### Task
Filter the entries for the string "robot". Copy each line that has it.

### Items listed in a dataset
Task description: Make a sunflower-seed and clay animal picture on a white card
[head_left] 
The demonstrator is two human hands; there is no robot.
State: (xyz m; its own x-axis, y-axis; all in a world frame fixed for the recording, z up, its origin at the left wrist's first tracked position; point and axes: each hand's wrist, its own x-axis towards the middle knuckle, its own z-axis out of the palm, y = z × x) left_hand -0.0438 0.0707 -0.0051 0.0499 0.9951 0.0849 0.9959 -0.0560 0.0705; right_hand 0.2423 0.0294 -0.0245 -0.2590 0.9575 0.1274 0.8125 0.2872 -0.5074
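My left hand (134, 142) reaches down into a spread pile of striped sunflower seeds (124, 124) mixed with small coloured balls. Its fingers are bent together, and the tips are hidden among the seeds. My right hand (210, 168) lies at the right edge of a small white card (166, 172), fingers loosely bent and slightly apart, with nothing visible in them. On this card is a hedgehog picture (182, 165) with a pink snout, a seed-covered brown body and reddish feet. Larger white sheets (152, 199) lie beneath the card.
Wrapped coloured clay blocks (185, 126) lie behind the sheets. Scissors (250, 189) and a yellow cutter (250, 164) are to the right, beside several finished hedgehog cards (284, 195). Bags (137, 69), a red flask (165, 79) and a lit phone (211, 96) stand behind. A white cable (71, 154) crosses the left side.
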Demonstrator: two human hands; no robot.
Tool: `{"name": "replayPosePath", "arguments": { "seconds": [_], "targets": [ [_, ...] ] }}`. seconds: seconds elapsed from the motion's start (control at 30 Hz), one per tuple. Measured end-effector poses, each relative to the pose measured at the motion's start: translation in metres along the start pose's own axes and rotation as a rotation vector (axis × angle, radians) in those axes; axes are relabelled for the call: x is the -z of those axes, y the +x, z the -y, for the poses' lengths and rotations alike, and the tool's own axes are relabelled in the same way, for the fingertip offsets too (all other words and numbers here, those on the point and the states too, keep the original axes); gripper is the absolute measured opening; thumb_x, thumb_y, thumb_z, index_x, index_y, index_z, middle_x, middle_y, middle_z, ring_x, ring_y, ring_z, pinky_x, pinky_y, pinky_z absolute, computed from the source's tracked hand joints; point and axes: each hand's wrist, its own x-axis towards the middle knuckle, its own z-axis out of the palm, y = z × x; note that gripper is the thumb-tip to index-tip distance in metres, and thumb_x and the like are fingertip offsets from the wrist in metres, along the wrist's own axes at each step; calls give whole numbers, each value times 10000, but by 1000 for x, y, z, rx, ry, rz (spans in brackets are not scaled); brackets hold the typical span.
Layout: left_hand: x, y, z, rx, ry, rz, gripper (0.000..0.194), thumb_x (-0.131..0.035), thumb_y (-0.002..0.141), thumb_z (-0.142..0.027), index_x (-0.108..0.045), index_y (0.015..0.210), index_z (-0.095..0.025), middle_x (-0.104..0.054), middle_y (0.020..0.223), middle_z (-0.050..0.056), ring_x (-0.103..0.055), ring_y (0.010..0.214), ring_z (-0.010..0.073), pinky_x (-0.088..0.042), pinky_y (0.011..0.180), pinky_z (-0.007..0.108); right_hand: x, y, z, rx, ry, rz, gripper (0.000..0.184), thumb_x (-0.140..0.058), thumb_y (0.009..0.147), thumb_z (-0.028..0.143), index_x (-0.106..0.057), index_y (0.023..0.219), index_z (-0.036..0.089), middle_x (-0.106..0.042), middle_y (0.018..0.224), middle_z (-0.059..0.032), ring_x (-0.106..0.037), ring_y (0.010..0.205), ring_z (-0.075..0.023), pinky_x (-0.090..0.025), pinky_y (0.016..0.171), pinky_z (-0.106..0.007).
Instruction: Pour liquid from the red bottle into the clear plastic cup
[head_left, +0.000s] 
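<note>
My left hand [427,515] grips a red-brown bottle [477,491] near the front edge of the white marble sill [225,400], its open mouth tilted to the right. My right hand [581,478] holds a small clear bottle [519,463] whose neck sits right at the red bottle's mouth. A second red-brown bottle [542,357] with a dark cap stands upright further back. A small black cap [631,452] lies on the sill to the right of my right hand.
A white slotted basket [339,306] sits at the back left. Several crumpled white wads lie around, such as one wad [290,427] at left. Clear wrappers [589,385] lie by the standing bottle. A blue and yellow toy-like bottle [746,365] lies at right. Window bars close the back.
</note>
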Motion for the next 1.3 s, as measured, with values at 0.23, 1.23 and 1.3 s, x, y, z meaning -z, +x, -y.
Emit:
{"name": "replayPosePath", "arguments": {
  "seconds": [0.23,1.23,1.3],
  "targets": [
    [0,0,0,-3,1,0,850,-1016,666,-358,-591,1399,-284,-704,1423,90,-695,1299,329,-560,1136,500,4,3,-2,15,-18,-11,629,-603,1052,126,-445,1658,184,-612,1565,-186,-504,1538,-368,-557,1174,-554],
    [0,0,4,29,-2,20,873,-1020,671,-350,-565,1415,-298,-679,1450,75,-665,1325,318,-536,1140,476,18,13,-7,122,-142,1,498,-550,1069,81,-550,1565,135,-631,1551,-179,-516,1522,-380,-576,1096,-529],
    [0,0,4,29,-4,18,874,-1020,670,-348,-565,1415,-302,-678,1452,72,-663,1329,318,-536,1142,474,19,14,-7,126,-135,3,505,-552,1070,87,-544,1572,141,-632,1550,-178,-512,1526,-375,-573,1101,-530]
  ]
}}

### Result of this exercise
The demonstrator is two human hands; there is no robot.
Demonstrator: two human hands; no robot.

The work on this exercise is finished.